| |
Bitbreaker
Registered: Oct 2002 Posts: 508 |
Release id #139503 : Spindle 2.0
So with the spin mode it was now easy to quickly do a speedtest with the files i usually test with (most of the files from cl13 side1).
It turns out that spindle nearly loads as fast as bitfire with on the fly depacking. While bitfire chews in the tracks a tad faster, it has to make breaks to finalize the depacking. So data arrives a bit too fast first and blocks pile up to be decrunched. Spindle manages to have a continuous flow due to its blockwise packing scheme here.
Therefore the 18 files used get squeezed down to 491 blocks, as with bitfire down to 391 blocks. So Spindle leeches an additional 100 blocks in about the time bitfire requires for additional depacking.
However, under load the speed of spindle turns down rapidly, with 25% cpu load it is no faster than krill's loader, with 75% load it takes eons to leech the 491 blocks in :-( What's happening there?!
When is the 50x version from Krill done? :-D HCL, what's the penis length of your loader? :-D
Results here. |
|
... 91 posts hidden. Click here to view all posts.... |
| |
Oswald
Registered: Apr 2002 Posts: 5095 |
fixed order loading is the key for all those loaders beating krill's one. you dont need extra time to wait for sectors or find out their order beforehand. |
| |
Burglar
Registered: Dec 2004 Posts: 1105 |
Quoting Oswaldfixed order loading is the key for all those loaders beating krill's one. you dont need extra time to wait for sectors or find out their order beforehand.

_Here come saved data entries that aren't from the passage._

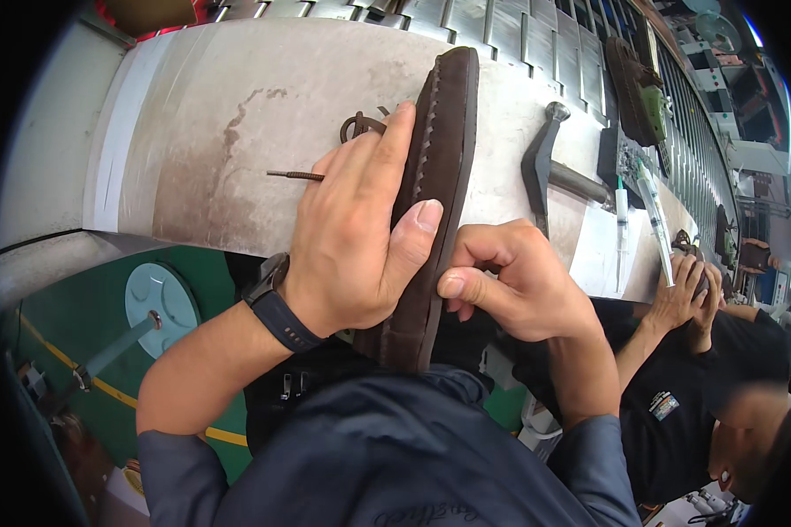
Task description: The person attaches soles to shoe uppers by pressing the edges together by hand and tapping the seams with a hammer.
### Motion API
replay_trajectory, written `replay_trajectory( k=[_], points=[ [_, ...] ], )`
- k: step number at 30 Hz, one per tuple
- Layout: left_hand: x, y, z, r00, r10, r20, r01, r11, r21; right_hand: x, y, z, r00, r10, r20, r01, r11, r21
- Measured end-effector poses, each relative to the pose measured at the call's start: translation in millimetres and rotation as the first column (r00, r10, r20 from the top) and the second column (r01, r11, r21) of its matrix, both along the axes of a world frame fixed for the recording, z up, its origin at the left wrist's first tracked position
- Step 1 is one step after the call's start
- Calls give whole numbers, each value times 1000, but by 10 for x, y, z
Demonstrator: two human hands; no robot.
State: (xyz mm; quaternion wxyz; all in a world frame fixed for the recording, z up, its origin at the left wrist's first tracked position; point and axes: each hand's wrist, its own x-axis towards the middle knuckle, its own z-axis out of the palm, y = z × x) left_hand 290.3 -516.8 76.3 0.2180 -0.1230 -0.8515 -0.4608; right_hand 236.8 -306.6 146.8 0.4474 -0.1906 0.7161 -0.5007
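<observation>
A dark brown leather shoe (448,132) with a stitched edge is held on its side, toe pointing away over the table. My left hand (351,224) grips it from the left, with the fingers along the upper and the thumb across the side. Brown laces (294,175) with a tipped end stick out beyond that hand. At the right edge of the sole, my right hand (510,277) is closed, thumb against curled fingers. Whatever lies between those fingertips is too small or hidden to make out.
Right of the shoe lies a hammer (539,162) on the pale worktable (211,114). Beyond it are syringes (622,220) and a dark container (608,156). A slatted metal conveyor (501,35) runs behind, carrying another brown shoe (631,92). A co-worker's hands (681,299) handle a shoe at right.
</observation>
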Motion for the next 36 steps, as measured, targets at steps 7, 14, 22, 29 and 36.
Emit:
replay_trajectory(
  k=[7,14,22,29,36],
  points=[
    [15,-5,-81,997,40,-71,-41,999,-2,-39,115,-26,649,-44,-760,144,987,65],
    [282,107,-63,998,51,32,-53,994,90,-388,766,-600,151,-65,-986,373,928,-4],
    [322,108,-139,995,100,19,-101,990,98,-128,580,-295,145,270,-952,356,883,305],
    [305,134,-141,993,121,4,-121,990,78,101,606,-233,395,273,-877,387,817,428],
    [295,114,-171,991,132,-5,-131,989,74,1121,406,272,546,-103,-832,139,990,-32]
  ],
)
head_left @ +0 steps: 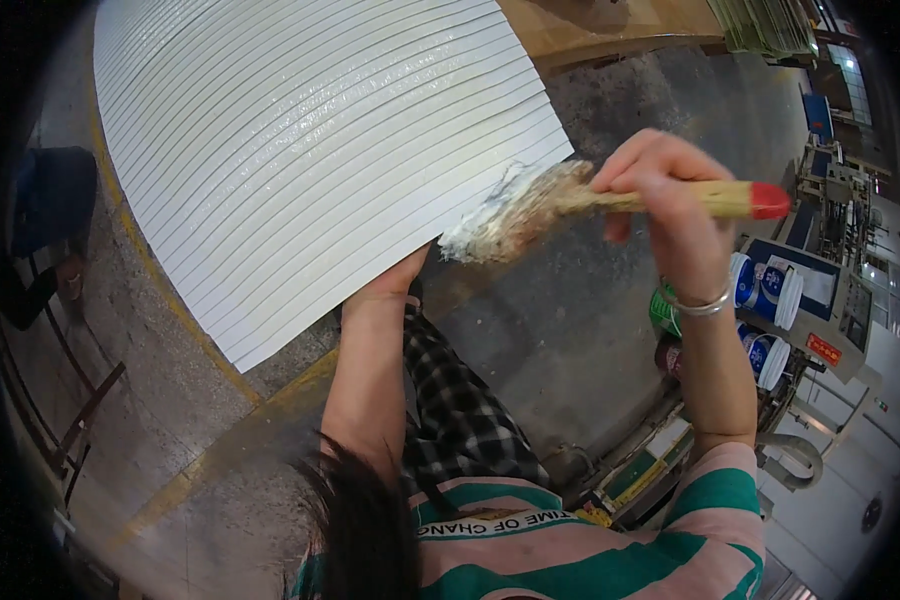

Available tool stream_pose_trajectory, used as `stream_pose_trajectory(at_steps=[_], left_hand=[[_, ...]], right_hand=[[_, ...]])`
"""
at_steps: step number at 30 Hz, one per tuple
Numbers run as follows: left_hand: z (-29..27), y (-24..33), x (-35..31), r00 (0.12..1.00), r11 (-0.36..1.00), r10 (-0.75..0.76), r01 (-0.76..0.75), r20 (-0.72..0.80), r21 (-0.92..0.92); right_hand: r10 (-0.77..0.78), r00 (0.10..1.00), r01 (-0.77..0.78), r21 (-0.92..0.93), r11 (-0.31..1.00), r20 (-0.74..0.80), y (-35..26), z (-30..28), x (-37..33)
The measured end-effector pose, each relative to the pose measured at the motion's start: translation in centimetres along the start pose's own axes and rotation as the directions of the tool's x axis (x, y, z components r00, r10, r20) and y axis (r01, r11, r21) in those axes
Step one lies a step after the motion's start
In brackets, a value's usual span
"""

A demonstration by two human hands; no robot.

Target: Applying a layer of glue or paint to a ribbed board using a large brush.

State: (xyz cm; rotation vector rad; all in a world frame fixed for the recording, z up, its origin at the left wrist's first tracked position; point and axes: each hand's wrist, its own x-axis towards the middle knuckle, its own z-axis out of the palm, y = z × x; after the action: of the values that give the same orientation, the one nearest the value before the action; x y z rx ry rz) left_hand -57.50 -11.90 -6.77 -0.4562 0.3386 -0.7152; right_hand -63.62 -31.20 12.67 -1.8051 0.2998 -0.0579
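Observation:
My right hand [665, 190] is closed round the wooden handle of a wide brush [515, 215] with a red handle end. White, wet-looking stuff coats its bristles, which hang by the near right edge of a fanned stack of white sheets [340, 130]. The sheets overlap in narrow, step-like rows, and wet gloss shines across the middle of them. My left hand [400, 278] reaches in at the near edge of the stack. Its fingers are hidden beneath the sheets, so I cannot see how they are bent.
A brown board surface [620, 25] lies beyond the stack, with a pile of greenish sheets [765, 25] at its right. Blue-and-white buckets [765, 290] stand by machinery on the right. A dark chair-like object [55, 195] is at the left. Yellow lines [185, 318] cross the grey floor.

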Motion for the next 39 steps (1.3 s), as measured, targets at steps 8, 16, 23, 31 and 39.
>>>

no, yes, you just described out of order loading, and yes thats why spindle+bitfire are on top, and they beat krill cause they don't need to scan the track first to figure out whats what. but my question remains, why does HCL beat Krill? bd-loader does not load out of order, it must miss a sector every once in a while, so whats the deal? ;) |
| |
Bitbreaker
Registered: Oct 2002 Posts: 508 |
Burglar, mind the note i added for BD-loader, i chose teh best interleave per load, in real of course you need to decide for one interleave and then certain loads will suck in performance. The old tradeoff. HCL also gave me a version where the motor is on and it nearly reaches spindle/bitfire speeds, when cheating the benchmarks like that :-D So with the OOO-loaders performance will decrease linearly, with in order exorbitant. |
| |
HCL
Registered: Feb 2003 Posts: 728 |
I don't know why setting up the sector orden manually is cheating, it must be some pro-ooo-loading propaganda. Also i will not get bad performance if cpu-load varies since i can change the interleave for each file. Of course ooo solves that problem nicely, but not always faster.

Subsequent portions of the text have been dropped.